MANY can remember those ignorant and backward times, when mentally-handicapped and other disabled young people were kept hidden in their
own homes, unable to play any role in the life of the community.
But thanks to dedicated pioneers like the late Councillor Jim Murphy and Mrs Elizabeth McElroy, Willie McGivern, Michael Cunningham,
Mrs Lily McCaul and many others, they have been accepted as equal citizens.

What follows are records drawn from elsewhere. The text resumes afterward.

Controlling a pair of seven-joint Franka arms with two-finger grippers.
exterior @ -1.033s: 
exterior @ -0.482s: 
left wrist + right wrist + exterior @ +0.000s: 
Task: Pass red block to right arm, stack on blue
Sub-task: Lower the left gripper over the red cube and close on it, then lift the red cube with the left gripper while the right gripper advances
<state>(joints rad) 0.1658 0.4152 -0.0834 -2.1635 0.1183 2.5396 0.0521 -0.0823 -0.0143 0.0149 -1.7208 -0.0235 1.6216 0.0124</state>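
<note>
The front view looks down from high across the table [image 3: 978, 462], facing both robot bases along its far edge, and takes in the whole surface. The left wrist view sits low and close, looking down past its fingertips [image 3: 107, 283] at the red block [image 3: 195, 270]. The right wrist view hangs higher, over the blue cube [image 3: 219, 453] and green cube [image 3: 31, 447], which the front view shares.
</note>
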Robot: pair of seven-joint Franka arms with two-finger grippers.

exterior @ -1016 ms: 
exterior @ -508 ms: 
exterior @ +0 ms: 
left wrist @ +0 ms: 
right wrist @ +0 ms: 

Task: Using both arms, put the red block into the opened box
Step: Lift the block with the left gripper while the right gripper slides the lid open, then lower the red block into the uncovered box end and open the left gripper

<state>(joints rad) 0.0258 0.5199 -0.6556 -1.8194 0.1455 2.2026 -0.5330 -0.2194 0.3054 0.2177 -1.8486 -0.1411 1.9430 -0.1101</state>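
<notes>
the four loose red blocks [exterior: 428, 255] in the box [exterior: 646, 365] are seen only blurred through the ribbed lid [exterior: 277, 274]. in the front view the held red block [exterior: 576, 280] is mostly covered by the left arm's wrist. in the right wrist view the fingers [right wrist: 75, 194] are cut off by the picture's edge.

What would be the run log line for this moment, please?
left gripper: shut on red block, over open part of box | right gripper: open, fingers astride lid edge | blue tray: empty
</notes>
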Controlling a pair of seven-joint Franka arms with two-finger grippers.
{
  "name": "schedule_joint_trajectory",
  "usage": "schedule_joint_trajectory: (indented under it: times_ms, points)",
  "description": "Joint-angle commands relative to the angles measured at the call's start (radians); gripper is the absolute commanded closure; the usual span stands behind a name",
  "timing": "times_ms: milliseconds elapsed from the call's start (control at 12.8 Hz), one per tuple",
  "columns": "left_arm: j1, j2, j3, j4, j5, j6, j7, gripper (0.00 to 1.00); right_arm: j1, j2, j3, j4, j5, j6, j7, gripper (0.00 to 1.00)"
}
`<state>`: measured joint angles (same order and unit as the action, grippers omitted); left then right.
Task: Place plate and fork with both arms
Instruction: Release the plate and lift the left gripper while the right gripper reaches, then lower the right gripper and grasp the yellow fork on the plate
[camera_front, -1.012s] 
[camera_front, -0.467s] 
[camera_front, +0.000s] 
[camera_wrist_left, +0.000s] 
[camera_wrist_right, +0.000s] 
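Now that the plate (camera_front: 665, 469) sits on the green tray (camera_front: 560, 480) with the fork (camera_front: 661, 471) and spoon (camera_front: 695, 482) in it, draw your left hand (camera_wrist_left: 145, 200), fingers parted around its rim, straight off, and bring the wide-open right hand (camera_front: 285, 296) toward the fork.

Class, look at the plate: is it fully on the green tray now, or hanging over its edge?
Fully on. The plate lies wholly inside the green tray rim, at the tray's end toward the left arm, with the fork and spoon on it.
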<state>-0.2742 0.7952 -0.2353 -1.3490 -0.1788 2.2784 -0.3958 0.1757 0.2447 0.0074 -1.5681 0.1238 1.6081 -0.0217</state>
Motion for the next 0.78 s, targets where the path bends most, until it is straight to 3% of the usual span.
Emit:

And few have played a more important role in this respect, as well as the campaign for senior citizens, than the late Jim Murphy from
Dromintee. This small farmer and “pahvee” devoted an immense amount of time and energy to alleviating the plight, and enhancing the
life-style of those under-privileged.
A strong supporter of the Civil Rights Movement, he joined the SDLP on its formation, and was elected a member of Newry and Mourne District
Council. Incidentally his son, Seamus, also became a councillor, carrying the banner of the Workers Party.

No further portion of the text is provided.